Hill also sent a records request to the Wyoming Department of Education in July, asking for e-mails and written correspondence for outgoing interim WDE director James Rose, WDE federal

program division administrator David Holbrook and WDE director for career and vocational education Teri Wigert.

Specific phrases of interest at that time included "departure," "resignation," "transfer," "senator," "representative" and "Wyoming Reads."

She also wanted all contracts, contract extensions and other agreements relating to the provision of goods and services entered into by or on behalf of the WDE for the past five years. But her lawsuit states that, "to date the (WDE) has only provided some department contracts."

In the lawsuit, Hill says she has sent seven letters reminding Mead about the records, and she has offered to meet with the governor to resolve issues related to the request.

"The governor declined to meet with her for this purpose," the lawsuit states. "Since her requests and reminders have proved fruitless, she brings this suit to compel production."

Withheld or redacted

On Aug. 12, the governor's office sent the superintendent a "privilege log," or a list of withheld or redacted documents. Hill said Mead has failed to provide good cause as to why public access to the requested information is not immediately available.
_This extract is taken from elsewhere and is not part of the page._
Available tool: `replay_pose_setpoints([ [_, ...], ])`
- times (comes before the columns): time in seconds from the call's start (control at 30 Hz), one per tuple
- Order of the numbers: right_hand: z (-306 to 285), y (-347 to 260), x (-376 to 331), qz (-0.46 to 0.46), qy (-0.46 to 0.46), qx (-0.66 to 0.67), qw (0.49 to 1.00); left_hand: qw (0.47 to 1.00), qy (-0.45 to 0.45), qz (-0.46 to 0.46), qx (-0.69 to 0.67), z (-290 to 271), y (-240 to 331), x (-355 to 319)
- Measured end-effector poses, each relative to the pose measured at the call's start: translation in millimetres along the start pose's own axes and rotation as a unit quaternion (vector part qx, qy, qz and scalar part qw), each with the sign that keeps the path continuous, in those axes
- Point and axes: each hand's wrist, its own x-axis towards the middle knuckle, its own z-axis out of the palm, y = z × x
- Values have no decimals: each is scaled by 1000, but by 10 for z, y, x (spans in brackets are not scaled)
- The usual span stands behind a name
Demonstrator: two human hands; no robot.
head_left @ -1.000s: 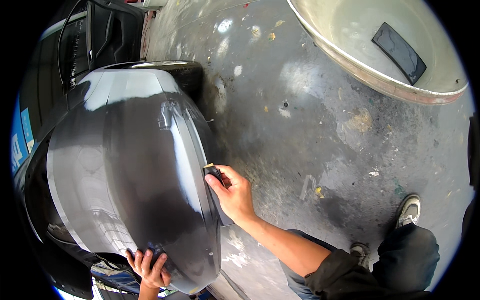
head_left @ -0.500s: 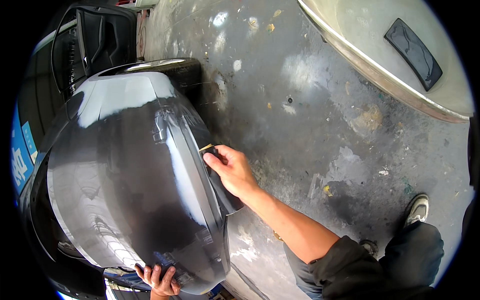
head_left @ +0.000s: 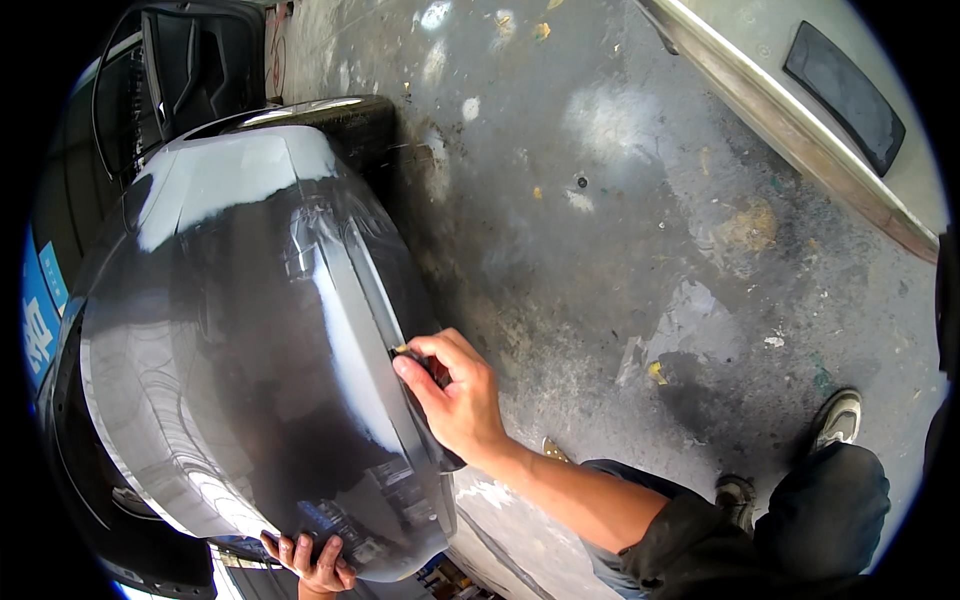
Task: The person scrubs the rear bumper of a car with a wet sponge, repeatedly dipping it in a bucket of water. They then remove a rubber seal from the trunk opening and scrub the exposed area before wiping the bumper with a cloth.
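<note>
A dark car body panel [head_left: 255,320] with pale grey primer patches fills the left half. My right hand [head_left: 455,395] is closed in a pinch on a small dark sanding pad [head_left: 402,351] with a tan edge. The pad lies against the panel's ridge, beside a long primer strip [head_left: 345,360]; most of it is hidden by my fingers. At the bottom, my left hand [head_left: 318,572] hooks its bent fingers over the panel's near edge. Its thumb side is partly out of sight.
Past the panel is a wheel [head_left: 350,120], with an open car door [head_left: 205,60] behind it. A pale panel [head_left: 760,85] with a dark rectangular piece [head_left: 848,95] on it stands at the upper right. Shoes [head_left: 838,420] are on the stained concrete floor [head_left: 560,260].
My right hand has moved down along the panel's ridge, toward me, with the sanding pad still in it. My left hand keeps its place at the edge. The whole view has shifted slightly.
</note>
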Motion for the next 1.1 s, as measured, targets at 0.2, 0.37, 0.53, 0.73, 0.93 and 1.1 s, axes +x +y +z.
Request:
replay_pose_setpoints([
  [0.2,234,68,606,-77,32,-29,996,1000,7,17,1,-28,33,80],
  [0.37,47,124,-16,-95,12,-21,995,1000,6,15,-1,-21,14,84],
  [0.53,189,119,413,-165,33,-52,984,1000,18,18,-6,0,23,75],
  [0.73,58,199,34,-173,27,-71,982,999,33,-9,-5,12,30,69],
  [0.93,294,120,571,-183,62,-76,978,1000,15,2,-16,32,11,95],
  [1.1,-236,345,-596,-83,-67,-47,993,1000,18,15,-5,1,13,174],
])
For example, the lawsuit says the state invoked legislative privilege over some of the records involving Mary Kay Hill, who is not a member of the Legislature and is not employed by the Legislature.

"Working in the governor's office ... does not make Mary Kay Hill a member of the Legislature or provide immunity from the disclosure of records," the lawsuit states. "This court should compel production of such records."

Other documents have been withheld on the basis of the "deliberative process privilege," which protects candid discussions to ensure quality decision-making. In the lawsuit, Hill said Wyoming does not recognize the privilege.

She requested an order directing Mead to "immediately" compel production of all records requested, and to give valid reasons for withholding other documents. She also asked for an order stating Wyoming has failed to comply with the Public Records Act.